**Problem requirements:**
Set down all of the data that follows, keeping every character.
* * *
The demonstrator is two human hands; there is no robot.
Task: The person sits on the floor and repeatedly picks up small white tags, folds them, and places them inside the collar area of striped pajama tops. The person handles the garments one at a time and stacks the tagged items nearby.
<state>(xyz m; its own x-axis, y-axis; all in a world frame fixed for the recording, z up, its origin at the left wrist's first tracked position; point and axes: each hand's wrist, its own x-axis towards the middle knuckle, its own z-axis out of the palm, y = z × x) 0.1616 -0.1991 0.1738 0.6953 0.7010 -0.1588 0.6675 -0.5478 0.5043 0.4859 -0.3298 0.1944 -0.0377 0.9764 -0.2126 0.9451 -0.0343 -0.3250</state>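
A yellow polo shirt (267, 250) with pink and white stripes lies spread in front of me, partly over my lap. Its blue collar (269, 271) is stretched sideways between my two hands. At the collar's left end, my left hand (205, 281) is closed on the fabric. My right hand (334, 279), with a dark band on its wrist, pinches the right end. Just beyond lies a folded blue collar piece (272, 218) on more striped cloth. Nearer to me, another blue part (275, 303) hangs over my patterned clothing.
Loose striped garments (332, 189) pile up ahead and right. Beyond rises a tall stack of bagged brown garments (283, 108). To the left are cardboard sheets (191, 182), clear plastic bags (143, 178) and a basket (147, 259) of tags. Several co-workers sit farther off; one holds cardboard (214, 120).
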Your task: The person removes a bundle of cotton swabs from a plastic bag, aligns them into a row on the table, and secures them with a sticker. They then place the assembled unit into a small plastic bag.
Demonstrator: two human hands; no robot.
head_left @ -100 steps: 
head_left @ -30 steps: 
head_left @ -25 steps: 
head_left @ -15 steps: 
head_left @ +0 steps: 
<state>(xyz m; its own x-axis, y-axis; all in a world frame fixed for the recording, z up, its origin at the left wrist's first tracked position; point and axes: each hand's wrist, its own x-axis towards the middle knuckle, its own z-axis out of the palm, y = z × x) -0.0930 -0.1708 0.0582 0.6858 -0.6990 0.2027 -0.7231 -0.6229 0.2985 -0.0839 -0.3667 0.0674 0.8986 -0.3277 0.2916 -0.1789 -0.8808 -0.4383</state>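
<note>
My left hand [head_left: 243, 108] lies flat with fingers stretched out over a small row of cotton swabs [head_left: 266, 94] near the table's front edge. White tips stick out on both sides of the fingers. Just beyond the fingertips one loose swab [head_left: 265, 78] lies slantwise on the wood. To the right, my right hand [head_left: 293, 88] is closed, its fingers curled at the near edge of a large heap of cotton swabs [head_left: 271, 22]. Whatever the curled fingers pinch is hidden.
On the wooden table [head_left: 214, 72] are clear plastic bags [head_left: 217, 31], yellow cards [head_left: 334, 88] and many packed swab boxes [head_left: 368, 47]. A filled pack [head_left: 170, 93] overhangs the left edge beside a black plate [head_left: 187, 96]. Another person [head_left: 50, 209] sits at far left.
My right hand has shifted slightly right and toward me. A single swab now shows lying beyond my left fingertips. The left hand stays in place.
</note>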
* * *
**Exercise response:**
The demonstrator is two human hands; there is no robot.
Task: The person sits on the floor and repeatedly picks up small white tags, folds them, and places them inside the collar area of striped pajama tops. The person handles the garments one at a time and stacks the tagged items nearby.
<state>(xyz m; its own x-axis, y-axis; all in a world frame fixed for the recording, z up, its origin at the left wrist's first tracked position; point and axes: each hand's wrist, its own x-axis towards the middle knuckle, its own z-axis out of the palm, y = z × x) 0.1616 -0.1991 0.1738 0.6953 0.7010 -0.1588 0.6675 -0.5478 0.5043 0.4859 -0.3298 0.1944 -0.0377 0.9764 -0.2126 0.9451 -0.0343 -0.3250</state>
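A yellow polo shirt (267, 250) with pink and white stripes lies spread in front of me, partly over my lap. Its blue collar (269, 271) is stretched sideways between my two hands. At the collar's left end, my left hand (205, 281) is closed on the fabric. My right hand (334, 279), with a dark band on its wrist, pinches the right end. Just beyond lies a folded blue collar piece (272, 218) on more striped cloth. Nearer to me, another blue part (275, 303) hangs over my patterned clothing.
Loose striped garments (332, 189) pile up ahead and right. Beyond rises a tall stack of bagged brown garments (283, 108). To the left are cardboard sheets (191, 182), clear plastic bags (143, 178) and a basket (147, 259) of tags. Several co-workers sit farther off; one holds cardboard (214, 120).
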Your task: The person removes a bundle of cotton swabs from a plastic bag, aligns them into a row on the table, and secures them with a sticker. They then place the assembled unit into a small plastic bag.
Demonstrator: two human hands; no robot.
head_left @ -100 steps: 
head_left @ -30 steps: 
head_left @ -25 steps: 
head_left @ -15 steps: 
head_left @ +0 steps: 
<state>(xyz m; its own x-axis, y-axis; all in a world frame fixed for the recording, z up, its origin at the left wrist's first tracked position; point and axes: each hand's wrist, its own x-axis towards the middle knuckle, its own z-axis out of the palm, y = z × x) -0.0930 -0.1708 0.0582 0.6858 -0.6990 0.2027 -0.7231 -0.6229 0.2985 -0.0839 -0.3667 0.0674 0.8986 -0.3277 0.2916 -0.1789 -0.8808 -0.4383</state>
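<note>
My left hand [head_left: 243, 108] lies flat with fingers stretched out over a small row of cotton swabs [head_left: 266, 94] near the table's front edge. White tips stick out on both sides of the fingers. Just beyond the fingertips one loose swab [head_left: 265, 78] lies slantwise on the wood. To the right, my right hand [head_left: 293, 88] is closed, its fingers curled at the near edge of a large heap of cotton swabs [head_left: 271, 22]. Whatever the curled fingers pinch is hidden.
On the wooden table [head_left: 214, 72] are clear plastic bags [head_left: 217, 31], yellow cards [head_left: 334, 88] and many packed swab boxes [head_left: 368, 47]. A filled pack [head_left: 170, 93] overhangs the left edge beside a black plate [head_left: 187, 96]. Another person [head_left: 50, 209] sits at far left.
My right hand has shifted slightly right and toward me. A single swab now shows lying beyond my left fingertips. The left hand stays in place.
</note>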

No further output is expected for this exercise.